А князь Щербатов тем временем разглядывает в раздумье с головы до ног господина Шульца.
- Что ж, - нехотя цедит сквозь зубы, - русский дворянин своему слову верен. Вернемся в лагерь, забирайте своего немтыря и - на все четыре стороны. Только сначала плетей попробуете. Оба-два.
- По делам вору и мука, - довольно бормочет Волох.
Князь поворачивается к нему:
- Теперь ты на очереди.
- А я в чем повинен? Короля поймал, казаков своих в роще…
- Вот-вот! Как там казаки оказались? Под обстрелом?
- Нешто под обстрелом, ваше сиятельство? Я их привел, когда француз наш бивак бомбил. В рощу, ваше благородие, редко что залетало.
- Надо приказы исполнять! Распустился! Своеволие допускаешь!
- Батюшка… - вмешался было Алексей.
- Я вам, поручик, сейчас не батюшка! Извольте обращаться по уставу!

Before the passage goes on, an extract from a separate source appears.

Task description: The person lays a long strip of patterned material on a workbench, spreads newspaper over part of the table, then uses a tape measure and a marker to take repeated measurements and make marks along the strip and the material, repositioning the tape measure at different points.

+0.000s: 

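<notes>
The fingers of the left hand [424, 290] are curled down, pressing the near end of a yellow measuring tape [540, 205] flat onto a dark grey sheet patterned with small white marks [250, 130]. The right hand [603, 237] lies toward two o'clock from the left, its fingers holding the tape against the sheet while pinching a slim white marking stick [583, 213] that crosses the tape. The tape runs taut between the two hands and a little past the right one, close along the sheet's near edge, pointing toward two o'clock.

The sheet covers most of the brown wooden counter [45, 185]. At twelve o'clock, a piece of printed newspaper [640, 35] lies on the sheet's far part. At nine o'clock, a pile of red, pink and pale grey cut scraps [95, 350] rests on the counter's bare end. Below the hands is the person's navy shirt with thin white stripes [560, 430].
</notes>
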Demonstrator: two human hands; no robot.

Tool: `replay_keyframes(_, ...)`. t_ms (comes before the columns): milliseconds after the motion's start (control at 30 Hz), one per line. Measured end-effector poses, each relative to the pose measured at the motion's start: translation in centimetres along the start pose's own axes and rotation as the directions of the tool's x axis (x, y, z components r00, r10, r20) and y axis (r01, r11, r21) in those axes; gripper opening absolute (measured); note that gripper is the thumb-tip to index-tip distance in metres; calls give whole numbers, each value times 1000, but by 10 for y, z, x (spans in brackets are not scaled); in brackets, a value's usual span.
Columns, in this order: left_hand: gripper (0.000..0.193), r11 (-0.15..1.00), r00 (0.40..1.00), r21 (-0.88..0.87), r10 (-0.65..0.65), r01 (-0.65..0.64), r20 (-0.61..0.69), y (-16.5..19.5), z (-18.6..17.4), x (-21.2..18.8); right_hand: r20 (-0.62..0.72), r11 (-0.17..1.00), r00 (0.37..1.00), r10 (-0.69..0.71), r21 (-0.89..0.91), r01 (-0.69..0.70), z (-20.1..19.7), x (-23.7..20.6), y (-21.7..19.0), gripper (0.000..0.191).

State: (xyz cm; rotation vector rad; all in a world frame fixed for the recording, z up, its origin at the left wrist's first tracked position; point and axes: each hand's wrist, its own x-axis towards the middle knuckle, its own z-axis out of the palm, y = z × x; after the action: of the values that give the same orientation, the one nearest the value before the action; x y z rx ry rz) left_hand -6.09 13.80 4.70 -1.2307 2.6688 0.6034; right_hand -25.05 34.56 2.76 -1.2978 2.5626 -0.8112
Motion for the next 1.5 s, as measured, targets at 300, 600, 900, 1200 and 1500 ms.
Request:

- Господин полковник, - заговорил Алексей, сдерживая улыбку, - есаул Волох поступил правильно. Его казаки, неожиданно оказавшиеся в тылу вражеской конницы, весьма способствовали ее подавлению.
- Заступаешься, поручик? - ехидно потрогал ус полковник. - А ты спроси его, что за волдырь у него на лбу? В курятник залез, оглоблей его хватили?
Волоха хватили не оглоблей возле курятника, а дверцей кареты, когда он ее "штурмовал".
- Так что, ваше благородие, - обиженно загнусил Волох. - Как Бог свят, с ядром не разминулся.
- Лоб в лоб встретилось, - захохотал Заруцкой. - Я ж говорил! И, похоже, уже давно.
Но князь разбушевался. И почему-то больше на сына.
- За одной юбкой бегаете? Из одной чарки пьете? Дисциплину рушите? Субординацию? Командиром как мячиком швыряетесь? Да я вас!..
- Постой-ка, Петр Алексеевич, - вмешался Давыд, надувая щеки. - Теперь уж за тебя пришла пора браться. Тебе ведь тоже приказа не было малой силой против полка идти. Дисциплину рушите, господин полковник? Субординацию? За одной юбкой бегаете?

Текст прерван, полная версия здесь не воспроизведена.